Posted to Underwater Archaeology forum (sub-arch) reply to "Bluenose info" inquiry. For an interesting description of the national symbol of Canada (on it's ten cent piece for many years) see this discussion in the archives of sub-arch and this: "Bluenose - In Search of the Truth" in Model Ship Builder

There are some similarities to the Captain Brewster Hawkins designed and built yacht "Wanderer" in Setauket, NY in 1856 or so. It's reported his son Thomas was it's captain for about a year before it was sold and used as "the last slaver" (before the US Civil War and boarded by British Navy blockade off of Africa, thought harmless) to the "Bluenose" as I recall the one painting I saw somewhere, in possession of the Port Jefferson Yacht Club in the adjoining harbor, where it was thought once to have been built, actually fitted with water tanks for crossing the Atlantic there. The rear mast would have been copied in the forward mast and the bow flatter with the distinctive triangular sails set repetitively aloft.
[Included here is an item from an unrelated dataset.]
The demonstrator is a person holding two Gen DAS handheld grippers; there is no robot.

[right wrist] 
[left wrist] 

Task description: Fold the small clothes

I was reminded a bit seeing it of the big J yachts raced in the early 20th century shown at the Long Island Maritime Museum near Sayville, NY on the Great South Bay, with their tall masts and steel wire rigging. It went down in a storm off (or on) Maysi, Cuba (old Spanish spelling by Christopher Columbus, the cape just to the north of Guantanamo) after the Civil War, used in the fruit trade. It is commemorated at a plaque and large cast iron pot on Jekyll Island, Georgia, where it discharged its slave cargo, the yacht having been bought by Louisiana cotton merchant's agent. Then used as a military mail packet, referred to a "chess piece" in the ensuing hostilities. I would think the metal tanks might still be a magnetometer signature in the water.